Replacing a failed disk in the ZFS root

Introductory Concepts

This document serves as a guide for administrators and individuals who possess a certain level of knowledge about computing hardware platforms and storage concepts, such as RAID. If you already possess a good understanding of the general failure process, you may skip ahead to the sections on replacing a drive and repairing the pool.

Degrees of verbosity

Whenever a drive fails or has errors, SmartOS logs a great deal of information. Drilling down in more detail is necessary to find out what is causing disk failure. Below are the commands in descending order of verbosity:

The 'zpool status' command provides an overview of the pool's health.

iostat provides us with high level error counts as well as specific information about the devices.

fmadm faulty will help us determine what caused the disk failure more precisely. fmadm is also capable of clearing transitory faults;

The fmdump command provides us with a log of the last {n} days of fault events. 

In addition to replacing the faulted disks, this information can be extremely helpful in isolating the root cause of the problem if the issue is more complex than a simple disk failure.

General failure process

In the system, when a disk failure occurs, ZFS is not the first component to detect and respond to it. Instead, the following general order of events takes place:

1. FMA (Fault Management Architecture) detects and logs a failed disk. FMA monitors and manages hardware faults in the system.

2. Once FMA detects the failed disk, the operating system steps in and removes the disk from the system.

3. ZFS, which is a robust and scalable file system, then becomes aware of the changed state. ZFS detects that the disk has been removed and responds by faulting the device. Faulting the device means that ZFS marks the disk as faulty and takes the necessary measures to maintain data integrity and availability.

This general failure process ensures that any disk failures in the system are promptly detected, logged, and responded to by the relevant components. FMA takes the initial step of identifying the failed disk, followed by the operating system removing it, and finally, ZFS reacting to the changed state by faulting the device. By following this order of events, the system can effectively handle disk failures and maintain the overall stability and reliability of the storage infrastructure.

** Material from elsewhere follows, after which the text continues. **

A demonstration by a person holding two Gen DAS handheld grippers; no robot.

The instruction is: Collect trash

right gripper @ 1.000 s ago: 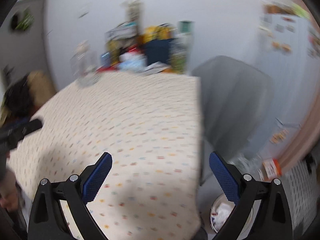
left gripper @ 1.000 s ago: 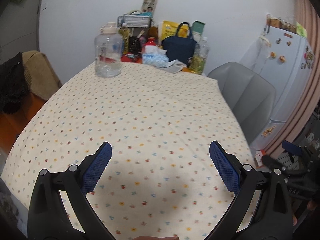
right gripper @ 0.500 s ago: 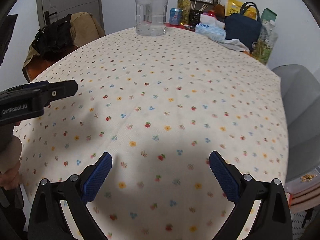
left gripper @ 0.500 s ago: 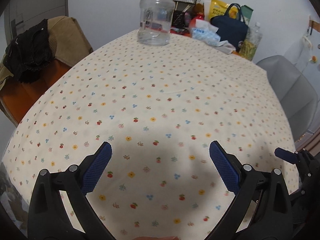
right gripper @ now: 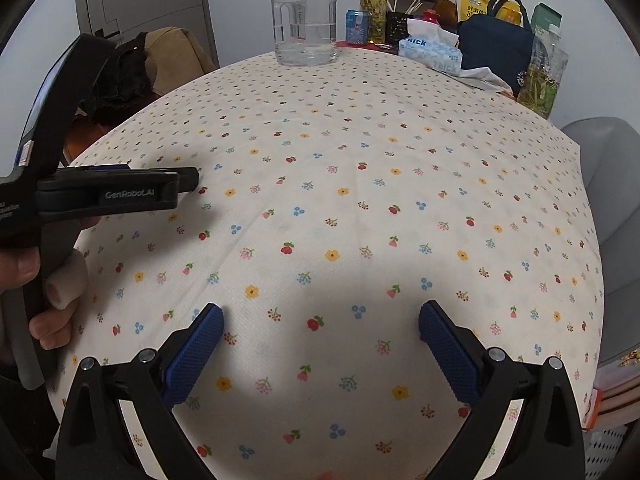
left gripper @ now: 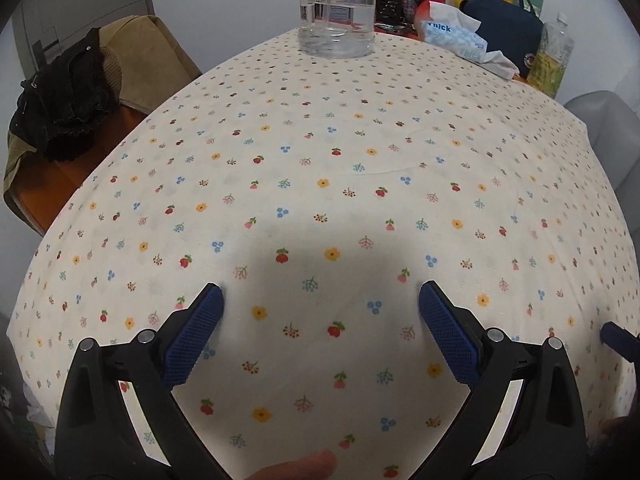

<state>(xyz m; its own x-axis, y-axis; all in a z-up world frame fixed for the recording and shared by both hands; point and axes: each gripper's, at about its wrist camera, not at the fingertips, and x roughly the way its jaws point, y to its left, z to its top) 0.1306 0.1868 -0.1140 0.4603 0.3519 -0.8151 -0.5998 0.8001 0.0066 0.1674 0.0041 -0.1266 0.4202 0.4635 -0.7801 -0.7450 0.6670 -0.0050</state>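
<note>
My left gripper (left gripper: 320, 296) hovers low over the near part of the flowered tablecloth (left gripper: 360, 168), open, nothing between its blue pads. My right gripper (right gripper: 320, 314) is open too and holds nothing, just to its right over the same cloth (right gripper: 360, 200). In the right wrist view the left gripper (right gripper: 186, 181) shows side-on, held by a hand (right gripper: 24, 272). A crumpled white tissue (left gripper: 496, 62) (right gripper: 484, 76) lies at the far right of the table beside a blue tissue pack (left gripper: 452, 36) (right gripper: 432, 52). A blue drink can (right gripper: 357, 26) stands at the back.
A clear water jug (left gripper: 336, 12) (right gripper: 304, 24) stands at the far edge. A navy bag (right gripper: 496, 48), bottles (right gripper: 546, 72) and packets crowd the far right corner. A chair with dark clothes (left gripper: 68, 96) is on the left, a grey chair (right gripper: 612, 200) on the right.
Both grippers have come in lower and closer over the table. The right one swung left, away from the grey chair and floor. Both stayed open.
</note>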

Please note that this is a general description of the failure process and may vary depending on the specific implementation and configuration of the system.

How to replace a drive

High-level overview of a failed disk replacement in the ZFS root

Note: Before proceeding with the disk replacement process, ensure that you correctly identified the failed disk. Also, make sure you have a spare disk available for replacement.

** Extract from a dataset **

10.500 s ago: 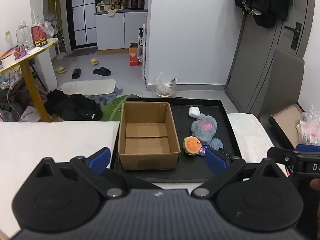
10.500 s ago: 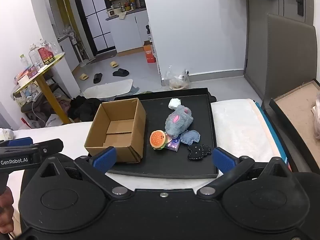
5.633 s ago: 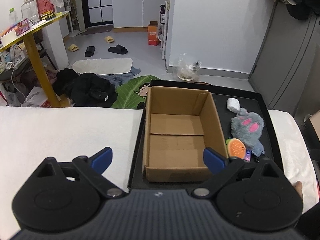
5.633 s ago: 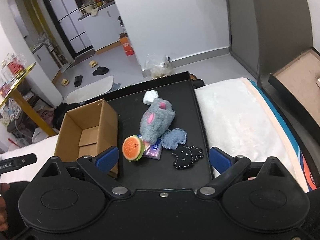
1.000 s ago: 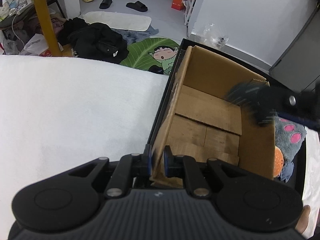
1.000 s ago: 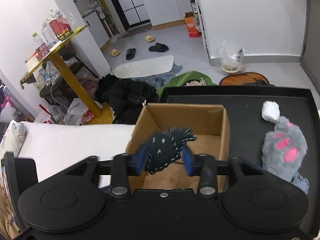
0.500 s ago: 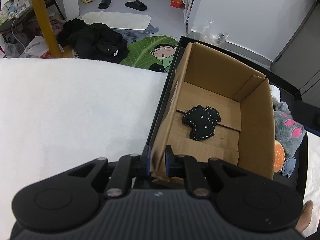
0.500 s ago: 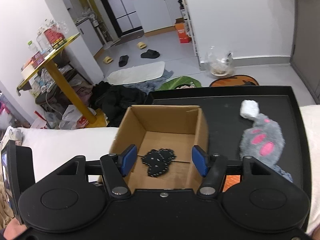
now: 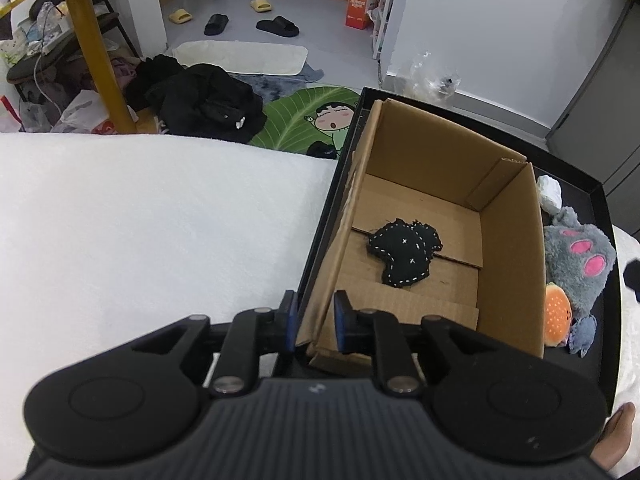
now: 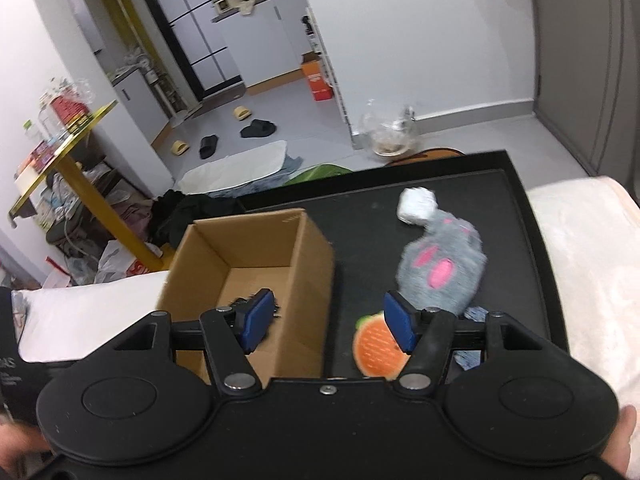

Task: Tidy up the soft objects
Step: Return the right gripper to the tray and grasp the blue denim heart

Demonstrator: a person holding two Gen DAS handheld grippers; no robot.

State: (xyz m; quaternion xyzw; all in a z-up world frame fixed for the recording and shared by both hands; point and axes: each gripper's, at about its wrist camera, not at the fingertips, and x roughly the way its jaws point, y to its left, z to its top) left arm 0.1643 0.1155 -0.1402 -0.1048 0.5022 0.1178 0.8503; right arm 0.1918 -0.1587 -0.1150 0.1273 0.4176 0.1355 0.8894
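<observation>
My left gripper (image 9: 314, 322) is shut on the near left wall of the cardboard box (image 9: 508, 248). A black stitched soft toy (image 9: 404, 252) lies on the box floor. To the right of the box, on the black tray (image 9: 576, 178), lie a grey plush with pink pads (image 9: 576, 248), an orange burger toy (image 9: 558, 320), a blue denim piece (image 9: 582, 334) and a white ball (image 9: 549, 192). My right gripper (image 10: 328, 322) is open and empty, above the box's right wall (image 10: 316, 300), with the burger toy (image 10: 374, 346) and grey plush (image 10: 440, 268) just right of it.
The tray (image 10: 536, 240) sits on a white blanket (image 9: 140, 232) over a bed. Beyond the bed edge the floor holds black clothes (image 9: 204, 100), a green mat (image 9: 304, 120), slippers and a yellow table leg (image 9: 100, 64).
My right gripper has let the black toy fall into the box, opened, and swung right toward the plush toys. My left gripper still holds the box wall.
</observation>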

Step-by-Step Guide to replacing a failed disk in the ZFS root

Suppose the server has 2 disks: /dev/sda and /dev/sdb
One of the disks failed, for example /dev/sdb
The damaged disk has to be replaced.

First, let's define our pool with the command:

zpool list
Replacing a failed disk in the ZFS root

Before replacing the disk, it is advisable to remove the disk from the array:

zpool detach rpool /dev/sdb

Next, turn off the server if you can not hot swap disks, but everything described below can be done without stopping the server - if you have a controller and hotswap

poweroff

Physically replace the failed disk.

Determining the partition table (GPT or MBR) and transferring it to the new disk

After replacing a damaged disk, you need to determine whether the partition table is GPT or MBR.
To do this use gdisk. Install gdisk:

apt-get install gdisk -y

Run the command:

gdisk -l /dev/sda

Where /dev/sda is a valid disk in RAID.

For MBR the output will be approximately the following:

Partition table scan:
MBR: MBR only
BSD: not present
APM: not present
GPT: not present

For the GPT, it is roughly as follows:

Partition table scan:
MBR: protective
BSD: not present
APM: not present
GPT: present

Before adding a disk to the array, it needs to be partitioned exactly like a good sda disk. This is done differently depending on the partitioning of the disk.

Copying Partitioning for GPT 

To copy GPT partitioning: 

Note! The first is the disk to which the partitioning is copied, and the second is the disk from which the partitioning is copied. If you mix them up, the partitioning on the originally serviceable disk will be destroyed.

sgdisk -R /dev/sdb /dev/sda

Assign a new random UUID to the disk:

sgdisk -G /dev/sdb

Copying partitioning for MBR

To copy MBR partitioning:

Note!
Here you write first the disk from which you are transferring the partitioning and second the disk to which you are transferring it.

sfdisk -d /dev/sda | sfdisk /dev/sdb

If the partitions are not visible in the system, you can reread the partition table with the command:

sfdisk -R /dev/sdb

Installing the bootloader

After partitioning the disk, you need to install the bootloader on it:

grub-install /dev/sdb

Adding a disk 

Specify which disk we are going to replace (in our case it is /dev/sdb3):

zpool replace rpool /dev/sdb3

Adding a disk to the raid:

zpool online rpool /dev/sdb3

Wait for the array synchronization to finish:

zpool status

Conclusion

By following these instructions, you can successfully replace a failed disk in the ZFS root without compromising the integrity of your data. It is essential to take precautions and perform the backup and verification steps to avoid potential data loss and ensure smooth operations.